What is expected:
From the line with "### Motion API" to the line with "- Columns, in", retype every line exactly, including those two, and leave out the rest of the data below.

Dataset items:
[Start of section]
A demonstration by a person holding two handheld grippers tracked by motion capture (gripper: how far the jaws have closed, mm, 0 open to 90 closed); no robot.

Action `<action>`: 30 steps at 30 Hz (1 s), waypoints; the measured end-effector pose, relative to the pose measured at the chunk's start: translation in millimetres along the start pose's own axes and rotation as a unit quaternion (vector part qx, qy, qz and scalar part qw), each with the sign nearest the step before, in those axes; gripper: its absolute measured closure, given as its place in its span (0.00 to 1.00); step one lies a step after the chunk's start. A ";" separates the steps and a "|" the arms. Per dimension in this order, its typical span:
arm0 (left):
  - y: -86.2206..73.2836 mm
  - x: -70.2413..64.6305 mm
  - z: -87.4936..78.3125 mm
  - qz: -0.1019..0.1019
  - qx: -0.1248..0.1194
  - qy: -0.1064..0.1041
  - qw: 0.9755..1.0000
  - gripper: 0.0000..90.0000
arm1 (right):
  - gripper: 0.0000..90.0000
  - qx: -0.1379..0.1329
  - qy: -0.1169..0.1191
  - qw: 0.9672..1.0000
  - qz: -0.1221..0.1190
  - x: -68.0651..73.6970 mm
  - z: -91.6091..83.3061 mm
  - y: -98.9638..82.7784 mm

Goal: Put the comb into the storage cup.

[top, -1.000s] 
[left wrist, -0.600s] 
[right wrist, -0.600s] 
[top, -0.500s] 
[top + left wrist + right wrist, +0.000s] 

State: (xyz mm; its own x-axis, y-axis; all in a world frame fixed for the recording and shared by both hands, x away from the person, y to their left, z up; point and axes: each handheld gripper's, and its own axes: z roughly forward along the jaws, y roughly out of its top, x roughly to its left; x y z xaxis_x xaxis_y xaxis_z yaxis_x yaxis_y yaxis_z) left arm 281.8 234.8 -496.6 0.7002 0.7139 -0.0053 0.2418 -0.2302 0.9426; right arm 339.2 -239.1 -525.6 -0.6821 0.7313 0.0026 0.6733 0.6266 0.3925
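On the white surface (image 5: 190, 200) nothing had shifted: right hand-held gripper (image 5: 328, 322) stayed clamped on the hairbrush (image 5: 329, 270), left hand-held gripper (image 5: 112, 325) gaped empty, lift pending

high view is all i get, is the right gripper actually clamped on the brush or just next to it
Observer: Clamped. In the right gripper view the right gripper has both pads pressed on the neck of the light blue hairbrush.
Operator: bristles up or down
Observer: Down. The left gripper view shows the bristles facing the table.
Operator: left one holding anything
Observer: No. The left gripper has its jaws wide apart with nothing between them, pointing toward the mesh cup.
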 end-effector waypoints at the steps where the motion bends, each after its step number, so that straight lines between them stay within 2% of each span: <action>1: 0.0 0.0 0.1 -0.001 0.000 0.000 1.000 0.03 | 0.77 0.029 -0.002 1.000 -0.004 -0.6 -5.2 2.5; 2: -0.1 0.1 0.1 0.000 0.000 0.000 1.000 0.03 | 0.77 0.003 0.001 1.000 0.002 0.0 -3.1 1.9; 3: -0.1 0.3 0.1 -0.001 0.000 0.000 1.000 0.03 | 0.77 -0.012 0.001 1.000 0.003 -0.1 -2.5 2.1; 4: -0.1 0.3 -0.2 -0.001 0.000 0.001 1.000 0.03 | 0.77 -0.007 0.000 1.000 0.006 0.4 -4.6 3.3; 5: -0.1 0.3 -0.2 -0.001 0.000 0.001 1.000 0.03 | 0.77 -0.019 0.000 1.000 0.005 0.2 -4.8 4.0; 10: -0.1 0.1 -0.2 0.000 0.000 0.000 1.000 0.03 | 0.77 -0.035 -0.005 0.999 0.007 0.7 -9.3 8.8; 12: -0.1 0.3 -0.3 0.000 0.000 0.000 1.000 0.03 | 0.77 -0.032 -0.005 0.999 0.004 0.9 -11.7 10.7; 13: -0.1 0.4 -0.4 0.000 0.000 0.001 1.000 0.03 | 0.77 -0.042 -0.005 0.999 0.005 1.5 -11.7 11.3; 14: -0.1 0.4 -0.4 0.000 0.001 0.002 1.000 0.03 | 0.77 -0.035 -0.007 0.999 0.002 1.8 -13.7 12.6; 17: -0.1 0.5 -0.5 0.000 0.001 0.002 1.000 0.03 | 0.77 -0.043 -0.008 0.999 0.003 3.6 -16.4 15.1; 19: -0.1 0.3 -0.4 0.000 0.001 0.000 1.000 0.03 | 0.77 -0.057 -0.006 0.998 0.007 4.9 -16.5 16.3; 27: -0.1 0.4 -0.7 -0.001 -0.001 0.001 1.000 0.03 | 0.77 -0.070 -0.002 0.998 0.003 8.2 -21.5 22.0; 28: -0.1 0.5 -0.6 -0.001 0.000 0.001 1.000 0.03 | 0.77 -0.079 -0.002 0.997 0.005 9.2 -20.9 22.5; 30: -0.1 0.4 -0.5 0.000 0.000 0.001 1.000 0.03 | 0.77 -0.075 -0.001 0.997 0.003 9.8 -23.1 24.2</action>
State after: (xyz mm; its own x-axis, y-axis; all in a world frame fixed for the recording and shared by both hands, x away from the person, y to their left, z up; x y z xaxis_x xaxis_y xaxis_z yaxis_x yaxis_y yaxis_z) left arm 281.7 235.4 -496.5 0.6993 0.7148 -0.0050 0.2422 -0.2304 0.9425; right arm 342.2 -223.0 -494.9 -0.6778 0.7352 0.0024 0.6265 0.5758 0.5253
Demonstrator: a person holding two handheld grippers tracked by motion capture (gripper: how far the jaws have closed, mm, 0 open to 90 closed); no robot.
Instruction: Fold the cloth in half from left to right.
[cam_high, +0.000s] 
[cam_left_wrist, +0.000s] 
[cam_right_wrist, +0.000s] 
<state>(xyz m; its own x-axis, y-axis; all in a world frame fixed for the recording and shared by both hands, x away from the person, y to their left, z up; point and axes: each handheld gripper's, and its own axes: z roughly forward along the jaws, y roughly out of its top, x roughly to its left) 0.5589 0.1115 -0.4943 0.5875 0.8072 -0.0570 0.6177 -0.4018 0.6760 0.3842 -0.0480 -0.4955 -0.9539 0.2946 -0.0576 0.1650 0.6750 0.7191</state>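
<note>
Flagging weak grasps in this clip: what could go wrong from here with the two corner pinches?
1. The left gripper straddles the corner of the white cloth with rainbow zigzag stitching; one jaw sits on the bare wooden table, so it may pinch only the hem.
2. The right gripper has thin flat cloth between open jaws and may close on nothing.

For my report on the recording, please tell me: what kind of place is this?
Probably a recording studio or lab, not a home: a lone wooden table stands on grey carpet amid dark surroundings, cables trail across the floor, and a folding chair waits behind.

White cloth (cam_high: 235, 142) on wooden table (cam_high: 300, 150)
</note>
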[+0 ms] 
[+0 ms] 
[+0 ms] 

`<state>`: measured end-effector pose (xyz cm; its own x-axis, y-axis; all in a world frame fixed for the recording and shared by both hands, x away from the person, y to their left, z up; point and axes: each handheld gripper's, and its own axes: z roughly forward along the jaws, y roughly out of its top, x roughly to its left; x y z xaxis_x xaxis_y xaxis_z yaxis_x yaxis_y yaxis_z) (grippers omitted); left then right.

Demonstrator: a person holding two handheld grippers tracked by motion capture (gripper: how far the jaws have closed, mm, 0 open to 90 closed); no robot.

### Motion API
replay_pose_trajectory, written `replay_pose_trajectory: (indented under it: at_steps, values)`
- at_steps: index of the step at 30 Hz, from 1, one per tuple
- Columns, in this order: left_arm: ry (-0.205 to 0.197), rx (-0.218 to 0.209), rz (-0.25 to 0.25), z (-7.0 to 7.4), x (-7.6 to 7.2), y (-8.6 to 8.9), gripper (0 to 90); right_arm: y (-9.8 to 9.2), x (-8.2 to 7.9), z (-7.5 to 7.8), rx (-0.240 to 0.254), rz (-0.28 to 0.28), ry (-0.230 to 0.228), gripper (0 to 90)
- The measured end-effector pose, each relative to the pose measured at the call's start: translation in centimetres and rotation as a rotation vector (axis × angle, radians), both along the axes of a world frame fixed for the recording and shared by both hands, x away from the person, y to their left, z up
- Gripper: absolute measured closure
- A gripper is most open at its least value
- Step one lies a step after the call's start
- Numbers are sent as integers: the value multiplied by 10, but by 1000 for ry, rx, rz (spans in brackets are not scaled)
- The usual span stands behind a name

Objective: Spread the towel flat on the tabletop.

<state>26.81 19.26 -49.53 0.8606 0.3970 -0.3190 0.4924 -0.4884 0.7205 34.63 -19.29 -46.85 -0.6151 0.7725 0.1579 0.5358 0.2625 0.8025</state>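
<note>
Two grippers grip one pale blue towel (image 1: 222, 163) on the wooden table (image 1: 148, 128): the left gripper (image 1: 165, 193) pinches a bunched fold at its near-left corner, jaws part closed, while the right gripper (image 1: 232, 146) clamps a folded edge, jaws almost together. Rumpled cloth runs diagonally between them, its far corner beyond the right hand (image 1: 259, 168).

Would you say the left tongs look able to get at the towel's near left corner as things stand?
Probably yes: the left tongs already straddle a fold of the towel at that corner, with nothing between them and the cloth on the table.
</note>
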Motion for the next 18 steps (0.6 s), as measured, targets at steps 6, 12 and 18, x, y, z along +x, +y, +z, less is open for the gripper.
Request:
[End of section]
Answer to the exercise:
### Motion API
replay_pose_trajectory, written `replay_pose_trajectory: (indented under it: at_steps, values)`
- at_steps: index of the step at 30 Hz, from 1, one per tuple
- Columns, in this order: left_arm: ry (-0.205 to 0.197), rx (-0.218 to 0.209), rz (-0.25 to 0.25), z (-7.0 to 7.4), x (-7.6 to 7.2), y (-8.6 to 8.9), gripper (0 to 90); right_arm: y (-9.8 to 9.2), x (-8.2 to 7.9), z (-7.5 to 7.8), rx (-0.240 to 0.254), rz (-0.28 to 0.28), ry (-0.230 to 0.228), gripper (0 to 90)

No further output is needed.